Problem statement →
One exact copy of the listing, minus the images, is the required answer.

○ ○ ○

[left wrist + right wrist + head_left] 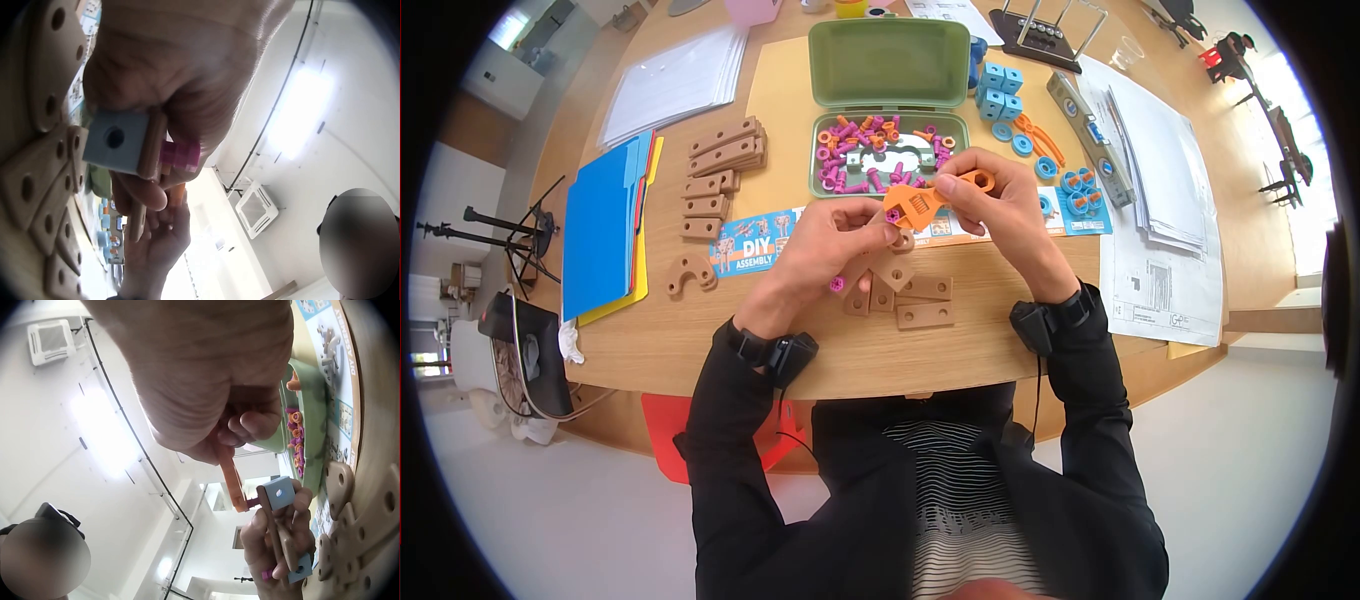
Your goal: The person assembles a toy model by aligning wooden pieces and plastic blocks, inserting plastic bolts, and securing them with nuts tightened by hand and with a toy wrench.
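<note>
The left hand (828,243) grasps a brown wooden strip (270,519) with a blue block (284,497) near each end, a purple bolt (892,215) uppermost, presumably to keep the piece from turning; the right hand (1000,195) grips an orange wrench (915,208), its mouth at that bolt and its handle towards two o'clock, likely for leverage. From the strip, a green box (314,419) of loose bolts stands open at twelve o'clock on the desk (870,365), apparently for easy reach; spare wooden pieces (925,316) lie near, at five o'clock.

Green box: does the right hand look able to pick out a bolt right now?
Probably not freely: the green box is open and near, but the right hand grips the orange wrench.
</note>
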Motion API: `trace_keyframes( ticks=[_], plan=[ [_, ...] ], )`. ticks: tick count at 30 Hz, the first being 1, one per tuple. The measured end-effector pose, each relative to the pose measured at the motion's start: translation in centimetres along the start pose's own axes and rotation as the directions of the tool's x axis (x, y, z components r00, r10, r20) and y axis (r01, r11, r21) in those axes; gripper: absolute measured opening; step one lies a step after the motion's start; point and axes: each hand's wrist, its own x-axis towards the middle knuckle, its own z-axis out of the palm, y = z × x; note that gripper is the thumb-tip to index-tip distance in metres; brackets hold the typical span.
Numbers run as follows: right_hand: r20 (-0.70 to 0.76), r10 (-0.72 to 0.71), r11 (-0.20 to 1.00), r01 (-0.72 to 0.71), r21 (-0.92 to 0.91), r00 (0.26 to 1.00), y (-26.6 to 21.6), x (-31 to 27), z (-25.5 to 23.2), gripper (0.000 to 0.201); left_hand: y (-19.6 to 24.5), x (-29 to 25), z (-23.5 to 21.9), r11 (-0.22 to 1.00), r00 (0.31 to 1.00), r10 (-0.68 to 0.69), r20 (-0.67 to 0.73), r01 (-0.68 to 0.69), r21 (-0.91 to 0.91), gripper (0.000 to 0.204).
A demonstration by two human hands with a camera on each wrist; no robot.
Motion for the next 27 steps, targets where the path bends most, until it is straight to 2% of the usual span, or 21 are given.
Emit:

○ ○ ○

Task solution →
[left wrist + right wrist + head_left] 
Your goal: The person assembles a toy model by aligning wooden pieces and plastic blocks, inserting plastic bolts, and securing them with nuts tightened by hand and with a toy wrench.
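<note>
The left hand (828,243) grasps a brown wooden strip (270,519) with a blue block (284,497) near each end, a purple bolt (892,215) uppermost, presumably to keep the piece from turning; the right hand (1000,195) grips an orange wrench (915,208), its mouth at that bolt and its handle towards two o'clock, likely for leverage. From the strip, a green box (314,419) of loose bolts stands open at twelve o'clock on the desk (870,365), apparently for easy reach; spare wooden pieces (925,316) lie near, at five o'clock.

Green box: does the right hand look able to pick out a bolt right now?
Probably not freely: the green box is open and near, but the right hand grips the orange wrench.
</note>
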Motion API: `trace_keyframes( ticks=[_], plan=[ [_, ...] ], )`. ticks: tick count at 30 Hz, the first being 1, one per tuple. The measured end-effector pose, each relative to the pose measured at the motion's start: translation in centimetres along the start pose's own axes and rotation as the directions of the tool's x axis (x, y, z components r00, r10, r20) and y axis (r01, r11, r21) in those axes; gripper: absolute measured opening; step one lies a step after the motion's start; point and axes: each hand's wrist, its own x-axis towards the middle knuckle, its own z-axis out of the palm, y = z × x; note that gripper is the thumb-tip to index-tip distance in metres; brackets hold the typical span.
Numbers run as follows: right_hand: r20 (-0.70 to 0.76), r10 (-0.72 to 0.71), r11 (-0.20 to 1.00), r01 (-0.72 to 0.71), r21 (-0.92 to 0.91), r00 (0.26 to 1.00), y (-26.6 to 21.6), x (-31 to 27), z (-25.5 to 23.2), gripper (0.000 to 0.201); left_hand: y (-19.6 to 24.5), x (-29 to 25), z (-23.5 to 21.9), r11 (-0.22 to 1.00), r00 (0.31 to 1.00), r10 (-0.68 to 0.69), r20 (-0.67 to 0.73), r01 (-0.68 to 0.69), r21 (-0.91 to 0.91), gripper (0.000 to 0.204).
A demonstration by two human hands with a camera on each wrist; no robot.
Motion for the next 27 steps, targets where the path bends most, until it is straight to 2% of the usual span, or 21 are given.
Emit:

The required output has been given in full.